Unique agreement with London's Wellcome Library adds rare scientific medical books to ProQuest's Early European Books Programme

Ann Arbor  ()

ProQuest and London's Wellcome Library are joining forces to expand access to the library's rich historical treasures. As part of its Early European Books digitization programme ProQuest will be digitizing the Library's entire holdings of European books printed before 1700, comprising more than 15,500 volumes, and will be making the collection available for free throughout the UK and the developing world.

The Wellcome is the fourth major library to participate in this groundbreaking project. ProQuest launched the project with the Danish Royal Library, Copenhagen and the Biblioteca Nazionale Centrale di Firenze in Italy, and has already made these rich national collections available to all Danish and Italian citizens, while a third digitization operation is currently starting up at the National Library of the Netherlands. In all cases, ProQuest sets up a scanning studio on site at the library and uses state-of-the-art technology to create high-definition color images of every page, including the often lavish bindings and covers.

The collection contains many rare or obscure texts on subjects ranging from alchemy to zoology, and includes many of the most spectacularly illustrated books of the period. Landmark works include the first edition of anatomist Andreas Vesalius's De humani corporis fabrica (1543), the complete works of surgeon Ambroise Paré (c.1510-1590), Rabanus Maurus's encyclopedia De sermonum proprietate (1467), whose medical section is sometimes called the first printed medical book, and a beautiful colored copy of Hartmann Schedel's Liber chronicarum (‘The Nuremberg Chronicle', 1493), formerly owned by the artist William Morris (1834-1896). In addition to complementing the English works already digitized as part of ProQuest's Early English Books Online database, the new resource will provide access to important continental editions of works by famous English medical authors, such as William Harvey's seminal work on the circulation of the blood, De motu cordis (1628), which was first published in Germany.

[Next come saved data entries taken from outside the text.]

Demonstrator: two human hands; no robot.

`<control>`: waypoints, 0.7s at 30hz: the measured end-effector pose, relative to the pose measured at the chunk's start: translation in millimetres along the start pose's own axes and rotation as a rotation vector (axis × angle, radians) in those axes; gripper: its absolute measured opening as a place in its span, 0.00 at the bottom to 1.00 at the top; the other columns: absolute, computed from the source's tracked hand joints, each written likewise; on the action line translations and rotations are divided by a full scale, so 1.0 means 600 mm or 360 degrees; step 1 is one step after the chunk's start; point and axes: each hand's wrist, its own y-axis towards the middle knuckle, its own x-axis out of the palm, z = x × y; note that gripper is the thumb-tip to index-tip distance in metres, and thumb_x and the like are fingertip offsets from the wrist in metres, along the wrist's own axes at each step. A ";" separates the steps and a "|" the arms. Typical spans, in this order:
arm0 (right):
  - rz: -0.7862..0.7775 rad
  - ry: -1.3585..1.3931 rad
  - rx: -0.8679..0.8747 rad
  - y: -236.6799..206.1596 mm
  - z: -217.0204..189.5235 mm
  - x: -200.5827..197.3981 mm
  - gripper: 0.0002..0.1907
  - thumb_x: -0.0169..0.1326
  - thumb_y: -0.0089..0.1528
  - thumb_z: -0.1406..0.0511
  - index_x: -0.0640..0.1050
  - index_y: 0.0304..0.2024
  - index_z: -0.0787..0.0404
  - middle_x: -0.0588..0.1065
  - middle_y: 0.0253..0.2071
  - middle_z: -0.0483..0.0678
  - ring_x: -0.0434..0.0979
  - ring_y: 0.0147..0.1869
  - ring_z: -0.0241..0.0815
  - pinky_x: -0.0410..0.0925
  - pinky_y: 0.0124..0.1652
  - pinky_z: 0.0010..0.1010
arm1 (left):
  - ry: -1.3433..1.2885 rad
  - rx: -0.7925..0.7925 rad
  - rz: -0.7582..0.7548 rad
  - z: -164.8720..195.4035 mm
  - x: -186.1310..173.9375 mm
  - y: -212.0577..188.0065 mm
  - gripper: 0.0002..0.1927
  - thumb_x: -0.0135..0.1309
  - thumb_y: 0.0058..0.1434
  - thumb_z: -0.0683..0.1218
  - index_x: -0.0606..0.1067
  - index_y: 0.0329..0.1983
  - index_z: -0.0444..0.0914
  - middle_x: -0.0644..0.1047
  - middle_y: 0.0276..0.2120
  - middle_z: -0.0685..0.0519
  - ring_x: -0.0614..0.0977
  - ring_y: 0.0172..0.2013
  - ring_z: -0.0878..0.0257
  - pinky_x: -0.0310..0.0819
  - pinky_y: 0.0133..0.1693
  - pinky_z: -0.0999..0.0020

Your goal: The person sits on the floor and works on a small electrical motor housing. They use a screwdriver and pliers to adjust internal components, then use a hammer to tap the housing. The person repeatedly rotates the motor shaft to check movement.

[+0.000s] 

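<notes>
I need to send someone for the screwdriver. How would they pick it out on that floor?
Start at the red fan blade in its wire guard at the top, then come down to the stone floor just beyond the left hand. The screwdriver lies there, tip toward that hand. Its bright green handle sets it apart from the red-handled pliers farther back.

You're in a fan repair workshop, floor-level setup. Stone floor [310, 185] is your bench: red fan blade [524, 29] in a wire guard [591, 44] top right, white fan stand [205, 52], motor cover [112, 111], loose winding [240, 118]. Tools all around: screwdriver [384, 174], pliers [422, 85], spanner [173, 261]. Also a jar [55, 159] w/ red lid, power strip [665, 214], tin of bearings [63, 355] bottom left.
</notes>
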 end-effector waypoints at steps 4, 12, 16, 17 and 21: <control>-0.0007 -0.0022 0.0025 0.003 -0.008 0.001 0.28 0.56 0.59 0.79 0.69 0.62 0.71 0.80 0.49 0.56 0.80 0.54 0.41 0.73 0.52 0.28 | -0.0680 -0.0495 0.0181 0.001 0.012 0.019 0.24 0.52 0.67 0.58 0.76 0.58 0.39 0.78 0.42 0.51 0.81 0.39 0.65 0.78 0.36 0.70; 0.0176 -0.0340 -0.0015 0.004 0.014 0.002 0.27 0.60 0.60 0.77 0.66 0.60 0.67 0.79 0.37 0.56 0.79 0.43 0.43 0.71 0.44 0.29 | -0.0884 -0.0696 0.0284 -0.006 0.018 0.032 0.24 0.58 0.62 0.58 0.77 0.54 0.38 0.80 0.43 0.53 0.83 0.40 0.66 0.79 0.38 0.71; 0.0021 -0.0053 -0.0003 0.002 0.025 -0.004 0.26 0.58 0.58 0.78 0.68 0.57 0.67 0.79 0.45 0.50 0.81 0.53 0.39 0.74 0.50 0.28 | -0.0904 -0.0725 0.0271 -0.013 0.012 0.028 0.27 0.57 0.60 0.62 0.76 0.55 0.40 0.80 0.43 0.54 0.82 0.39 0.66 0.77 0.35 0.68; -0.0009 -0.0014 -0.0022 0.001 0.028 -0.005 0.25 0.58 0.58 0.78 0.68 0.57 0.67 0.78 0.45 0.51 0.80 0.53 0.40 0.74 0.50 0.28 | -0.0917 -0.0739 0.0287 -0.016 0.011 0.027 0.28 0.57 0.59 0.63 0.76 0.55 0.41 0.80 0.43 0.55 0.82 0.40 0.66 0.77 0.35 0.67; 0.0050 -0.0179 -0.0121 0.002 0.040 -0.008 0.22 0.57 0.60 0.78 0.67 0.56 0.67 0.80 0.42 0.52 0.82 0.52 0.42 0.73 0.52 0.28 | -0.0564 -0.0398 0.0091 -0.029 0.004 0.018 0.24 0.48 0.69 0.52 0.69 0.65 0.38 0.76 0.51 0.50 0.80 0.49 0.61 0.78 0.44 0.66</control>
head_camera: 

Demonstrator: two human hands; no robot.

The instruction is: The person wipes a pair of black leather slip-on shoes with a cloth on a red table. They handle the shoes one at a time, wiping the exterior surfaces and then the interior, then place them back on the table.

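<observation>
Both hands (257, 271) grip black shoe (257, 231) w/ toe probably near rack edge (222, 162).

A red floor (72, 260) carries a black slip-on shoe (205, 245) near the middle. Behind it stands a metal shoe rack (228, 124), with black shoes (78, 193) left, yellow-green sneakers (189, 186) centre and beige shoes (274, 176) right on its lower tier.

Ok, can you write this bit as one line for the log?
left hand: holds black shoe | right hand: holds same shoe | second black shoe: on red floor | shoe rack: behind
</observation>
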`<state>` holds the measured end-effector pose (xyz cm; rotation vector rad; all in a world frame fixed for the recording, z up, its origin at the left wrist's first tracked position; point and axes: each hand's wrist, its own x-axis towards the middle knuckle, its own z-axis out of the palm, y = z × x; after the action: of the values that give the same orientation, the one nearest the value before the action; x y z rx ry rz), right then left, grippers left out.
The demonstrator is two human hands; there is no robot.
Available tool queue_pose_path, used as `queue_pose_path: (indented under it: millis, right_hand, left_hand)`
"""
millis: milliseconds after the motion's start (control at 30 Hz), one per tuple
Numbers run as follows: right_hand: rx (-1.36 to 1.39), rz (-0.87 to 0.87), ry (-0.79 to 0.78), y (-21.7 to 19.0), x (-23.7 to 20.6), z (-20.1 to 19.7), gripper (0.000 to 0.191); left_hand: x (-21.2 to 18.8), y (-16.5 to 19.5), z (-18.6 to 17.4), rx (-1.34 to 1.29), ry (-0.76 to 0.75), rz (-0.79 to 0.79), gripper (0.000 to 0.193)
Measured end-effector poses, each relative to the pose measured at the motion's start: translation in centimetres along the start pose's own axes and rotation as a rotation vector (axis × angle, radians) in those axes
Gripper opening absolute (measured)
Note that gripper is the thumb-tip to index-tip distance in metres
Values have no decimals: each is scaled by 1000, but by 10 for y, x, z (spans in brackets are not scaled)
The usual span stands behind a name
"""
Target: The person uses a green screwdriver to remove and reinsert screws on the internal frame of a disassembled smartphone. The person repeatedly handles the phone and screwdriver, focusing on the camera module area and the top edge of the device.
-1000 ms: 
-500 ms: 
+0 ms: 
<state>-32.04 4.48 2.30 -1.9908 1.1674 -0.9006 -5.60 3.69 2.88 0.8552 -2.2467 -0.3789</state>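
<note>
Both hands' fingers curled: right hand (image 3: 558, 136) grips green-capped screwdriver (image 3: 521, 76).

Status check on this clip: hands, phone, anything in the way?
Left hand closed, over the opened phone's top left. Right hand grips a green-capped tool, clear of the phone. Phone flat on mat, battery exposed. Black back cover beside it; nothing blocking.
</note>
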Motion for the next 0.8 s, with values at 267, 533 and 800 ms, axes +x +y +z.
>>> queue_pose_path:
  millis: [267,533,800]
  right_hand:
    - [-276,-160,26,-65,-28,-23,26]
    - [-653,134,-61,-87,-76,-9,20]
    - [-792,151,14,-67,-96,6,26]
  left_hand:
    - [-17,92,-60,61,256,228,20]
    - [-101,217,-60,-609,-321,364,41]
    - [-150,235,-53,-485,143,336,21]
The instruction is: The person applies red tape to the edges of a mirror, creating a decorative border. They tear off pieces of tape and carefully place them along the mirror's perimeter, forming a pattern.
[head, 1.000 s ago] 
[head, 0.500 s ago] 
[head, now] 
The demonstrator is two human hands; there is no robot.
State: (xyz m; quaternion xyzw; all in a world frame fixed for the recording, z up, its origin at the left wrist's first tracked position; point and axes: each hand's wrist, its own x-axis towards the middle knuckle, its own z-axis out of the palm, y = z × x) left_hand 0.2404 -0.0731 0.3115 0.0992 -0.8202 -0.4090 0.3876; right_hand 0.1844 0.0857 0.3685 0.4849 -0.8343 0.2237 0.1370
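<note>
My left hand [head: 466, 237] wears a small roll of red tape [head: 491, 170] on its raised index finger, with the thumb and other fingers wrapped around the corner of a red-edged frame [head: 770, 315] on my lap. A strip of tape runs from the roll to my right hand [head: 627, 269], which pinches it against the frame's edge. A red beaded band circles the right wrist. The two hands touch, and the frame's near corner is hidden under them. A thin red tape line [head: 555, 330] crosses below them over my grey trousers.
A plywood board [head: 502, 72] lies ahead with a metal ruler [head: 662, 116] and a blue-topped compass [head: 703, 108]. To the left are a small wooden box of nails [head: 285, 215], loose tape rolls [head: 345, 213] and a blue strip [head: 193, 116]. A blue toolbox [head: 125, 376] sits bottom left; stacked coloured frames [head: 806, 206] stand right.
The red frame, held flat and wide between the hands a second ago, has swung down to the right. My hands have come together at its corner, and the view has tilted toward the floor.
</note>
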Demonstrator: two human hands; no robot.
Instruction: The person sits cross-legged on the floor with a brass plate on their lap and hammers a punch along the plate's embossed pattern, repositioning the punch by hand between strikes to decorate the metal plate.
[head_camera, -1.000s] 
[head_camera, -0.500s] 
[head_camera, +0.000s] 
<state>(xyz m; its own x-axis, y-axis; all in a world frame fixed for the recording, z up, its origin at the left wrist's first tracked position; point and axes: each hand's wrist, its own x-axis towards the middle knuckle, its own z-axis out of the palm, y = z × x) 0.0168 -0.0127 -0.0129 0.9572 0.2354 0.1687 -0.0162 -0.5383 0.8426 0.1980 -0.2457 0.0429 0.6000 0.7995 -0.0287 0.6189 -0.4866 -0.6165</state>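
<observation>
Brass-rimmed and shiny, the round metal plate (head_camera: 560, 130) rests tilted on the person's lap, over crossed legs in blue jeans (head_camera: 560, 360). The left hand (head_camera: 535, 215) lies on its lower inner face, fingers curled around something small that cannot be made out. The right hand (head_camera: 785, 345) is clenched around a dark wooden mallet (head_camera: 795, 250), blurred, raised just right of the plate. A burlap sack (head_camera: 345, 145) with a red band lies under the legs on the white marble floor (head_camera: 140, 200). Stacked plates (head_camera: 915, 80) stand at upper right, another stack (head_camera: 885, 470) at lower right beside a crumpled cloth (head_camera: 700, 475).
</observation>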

Through the Early European Books project, ProQuest is building an increasingly comprehensive survey of printing in Europe to 1700 by digitizing and bringing together the holdings of major rare book libraries.

Early European Books collections are available for purchase by libraries worldwide and are delivered via a multilingual interface which allows powerful searching of the detailed indexing, as well as cross-searching of the well-known Early English Books Online database, which includes facsimiles of 125,000 books printed in English or in the British Isles between 1473 and 1700.